Figure 2: Illustration of the integrative model-based approach. [ larger ]. Details of the study described in the figure can be found in Jiang et al., Neuron, 2006.

Augmented Cognition

We have been involved in a number of DARPA- and DOD-sponsored efforts to translate our model-based understanding of human object recognition to develop hybrid brain-machine object detection systems. Specifically, we are developing presentation and task paradigms as well as single-trial neural data analysis techniques to optimize neural signals (measured via EEG) and image throughput for rapid neurally-based object detection detection. We are employing a combination of prior information regarding useful features based on our model of object recognition together with automatic feature selection and information retrieval techniques based on linear algebra. For instance, we can currently obtain classifier detection ROC areas of 0.92 for a single target embedded in streams presented at presentation rates of 12 images/second (see Figure). In addition we can achieve ROC areas of 0.98 when testing our classifier on the subset of trials that the subject correctly answered. Visual paradigm development is directed at designing paradigms to optimally exploit the brain's fast temporal and parallel processing capabilities untapped by current visual presentation paradigms. A new exploratory focus of our work is to apply similar techniques to accelerate the learning of visual tasks. We are further making use of the temporal resolution of the EEG data to extend our model of object recognition to the temporal domain and to study the neural mechanisms that translate the sensory input into a behavioral decision.

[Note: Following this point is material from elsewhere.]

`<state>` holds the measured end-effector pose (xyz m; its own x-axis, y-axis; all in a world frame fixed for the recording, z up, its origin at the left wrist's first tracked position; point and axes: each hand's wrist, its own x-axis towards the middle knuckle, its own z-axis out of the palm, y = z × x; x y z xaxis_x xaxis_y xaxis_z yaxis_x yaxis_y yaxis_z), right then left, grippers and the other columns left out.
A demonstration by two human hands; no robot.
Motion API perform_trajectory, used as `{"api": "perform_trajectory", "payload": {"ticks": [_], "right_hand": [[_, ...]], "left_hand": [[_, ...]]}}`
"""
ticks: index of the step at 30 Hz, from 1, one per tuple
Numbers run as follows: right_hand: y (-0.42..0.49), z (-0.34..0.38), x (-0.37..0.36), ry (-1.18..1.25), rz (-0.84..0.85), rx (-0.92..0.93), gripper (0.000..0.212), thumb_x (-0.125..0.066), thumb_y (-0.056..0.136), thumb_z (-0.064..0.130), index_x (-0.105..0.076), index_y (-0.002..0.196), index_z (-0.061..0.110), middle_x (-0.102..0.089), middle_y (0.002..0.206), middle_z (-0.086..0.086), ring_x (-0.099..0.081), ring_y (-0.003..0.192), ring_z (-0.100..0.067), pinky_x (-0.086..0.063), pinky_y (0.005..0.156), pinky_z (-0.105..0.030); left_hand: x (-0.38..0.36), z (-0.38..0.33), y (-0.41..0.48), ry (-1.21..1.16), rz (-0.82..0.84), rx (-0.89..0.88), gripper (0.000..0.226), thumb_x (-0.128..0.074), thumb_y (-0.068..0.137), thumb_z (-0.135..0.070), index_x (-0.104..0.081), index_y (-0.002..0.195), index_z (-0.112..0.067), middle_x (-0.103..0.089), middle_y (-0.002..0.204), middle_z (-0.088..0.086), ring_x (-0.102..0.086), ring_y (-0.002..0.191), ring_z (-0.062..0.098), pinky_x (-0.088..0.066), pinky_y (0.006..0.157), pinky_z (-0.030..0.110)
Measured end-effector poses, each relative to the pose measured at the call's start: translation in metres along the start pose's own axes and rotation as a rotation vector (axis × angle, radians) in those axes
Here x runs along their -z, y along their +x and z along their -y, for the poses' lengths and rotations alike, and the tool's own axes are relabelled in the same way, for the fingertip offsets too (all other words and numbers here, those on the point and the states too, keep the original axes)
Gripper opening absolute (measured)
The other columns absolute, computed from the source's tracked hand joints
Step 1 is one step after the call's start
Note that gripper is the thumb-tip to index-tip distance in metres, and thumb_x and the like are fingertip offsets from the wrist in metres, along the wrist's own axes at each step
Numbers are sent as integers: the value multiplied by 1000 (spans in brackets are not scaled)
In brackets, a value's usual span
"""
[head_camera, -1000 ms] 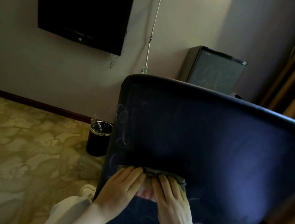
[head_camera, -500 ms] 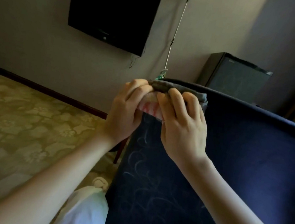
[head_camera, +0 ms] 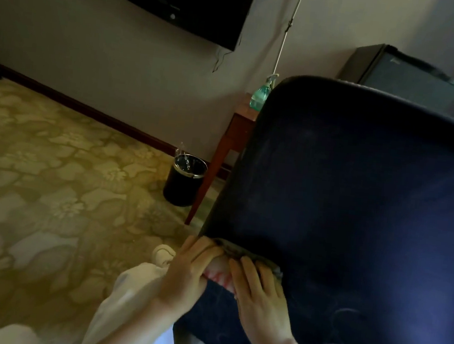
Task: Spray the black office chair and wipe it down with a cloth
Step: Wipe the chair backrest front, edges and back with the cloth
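Flat, nearly straight fingers of the left hand and right hand are laid side by side on a folded cloth. It is pressed against the back of the chair, low at its left edge. Most of that back is spread upward and rightward from the cloth, so the next stroke is probably best carried that way, with the right hand nearer.

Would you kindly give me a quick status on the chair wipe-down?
Left hand and right hand pressing cloth low on chair back. Spray bottle on side table. Nothing blocking.
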<state>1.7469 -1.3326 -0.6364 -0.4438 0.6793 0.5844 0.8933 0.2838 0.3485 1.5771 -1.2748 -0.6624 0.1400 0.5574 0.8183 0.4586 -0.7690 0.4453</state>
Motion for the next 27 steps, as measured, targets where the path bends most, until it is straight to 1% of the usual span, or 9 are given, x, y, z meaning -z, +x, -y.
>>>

Figure 3: A classifier was trained on a subset of EEG signals recorded from a subject performing a rapid visual object detection task at 12 images per second (e.g. animals; example stream in inset). The classifier was then tested on an independent set of trials from the same experiment. A standard measure of classifier performance is the area under the Receiver Operator Characteristic (ROC) curve. This figure contains a ROC-curve plot, showing the average rate of correctly classified targets (hits) versus the rate of incorrectly classified distractors (false alarms) aggregated over 5 runs of 10-fold cross validation (red line;ROC area=0.92). We achieved higher ROC areas when testing only on the trials the subject got correct (green line;ROC area=0.98).